EXERCISE PROMPT
Your task is to gather the lines below that hold the string "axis".

EXERCISE DATA
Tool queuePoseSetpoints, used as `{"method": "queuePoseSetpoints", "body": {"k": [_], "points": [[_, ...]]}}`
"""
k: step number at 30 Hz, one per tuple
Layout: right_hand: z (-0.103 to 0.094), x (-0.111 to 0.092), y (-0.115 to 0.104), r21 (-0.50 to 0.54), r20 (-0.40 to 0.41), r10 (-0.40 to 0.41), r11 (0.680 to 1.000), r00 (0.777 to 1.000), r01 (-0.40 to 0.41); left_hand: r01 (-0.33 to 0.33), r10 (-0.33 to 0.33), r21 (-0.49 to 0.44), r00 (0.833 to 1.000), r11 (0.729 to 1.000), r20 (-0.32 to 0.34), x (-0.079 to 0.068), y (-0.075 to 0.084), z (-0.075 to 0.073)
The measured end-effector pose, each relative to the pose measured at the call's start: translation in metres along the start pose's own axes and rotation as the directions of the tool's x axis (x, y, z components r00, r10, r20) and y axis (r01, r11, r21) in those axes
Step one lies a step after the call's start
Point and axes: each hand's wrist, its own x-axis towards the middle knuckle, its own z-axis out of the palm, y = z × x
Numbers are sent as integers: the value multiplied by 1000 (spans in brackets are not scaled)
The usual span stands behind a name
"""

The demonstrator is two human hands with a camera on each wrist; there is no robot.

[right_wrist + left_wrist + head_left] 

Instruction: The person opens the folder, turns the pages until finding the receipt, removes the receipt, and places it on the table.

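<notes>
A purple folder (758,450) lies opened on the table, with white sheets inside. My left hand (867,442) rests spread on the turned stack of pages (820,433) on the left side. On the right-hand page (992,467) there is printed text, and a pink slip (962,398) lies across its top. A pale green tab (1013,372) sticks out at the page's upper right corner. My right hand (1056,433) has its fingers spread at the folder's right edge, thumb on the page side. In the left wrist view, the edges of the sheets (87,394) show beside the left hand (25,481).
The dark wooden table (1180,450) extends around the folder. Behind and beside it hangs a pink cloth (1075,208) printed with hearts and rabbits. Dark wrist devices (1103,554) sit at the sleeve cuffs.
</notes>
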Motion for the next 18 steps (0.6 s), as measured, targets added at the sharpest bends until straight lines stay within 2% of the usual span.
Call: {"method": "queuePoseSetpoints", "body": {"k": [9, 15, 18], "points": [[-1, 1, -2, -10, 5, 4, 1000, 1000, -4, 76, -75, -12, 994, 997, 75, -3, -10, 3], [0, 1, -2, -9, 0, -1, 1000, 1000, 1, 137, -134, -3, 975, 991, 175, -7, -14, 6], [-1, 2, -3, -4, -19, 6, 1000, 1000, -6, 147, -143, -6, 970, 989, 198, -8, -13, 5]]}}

RESULT OF THE EXERCISE
The measured end-effector pose, each relative to the pose measured at the call's start: translation in metres along the start pose's own axes and rotation as the directions of the tool's x axis (x, y, z components r00, r10, r20) and y axis (r01, r11, r21) in those axes
Point and axes: each hand's wrist, its own x-axis towards the middle knuckle, its own z-axis out of the palm, y = z × x

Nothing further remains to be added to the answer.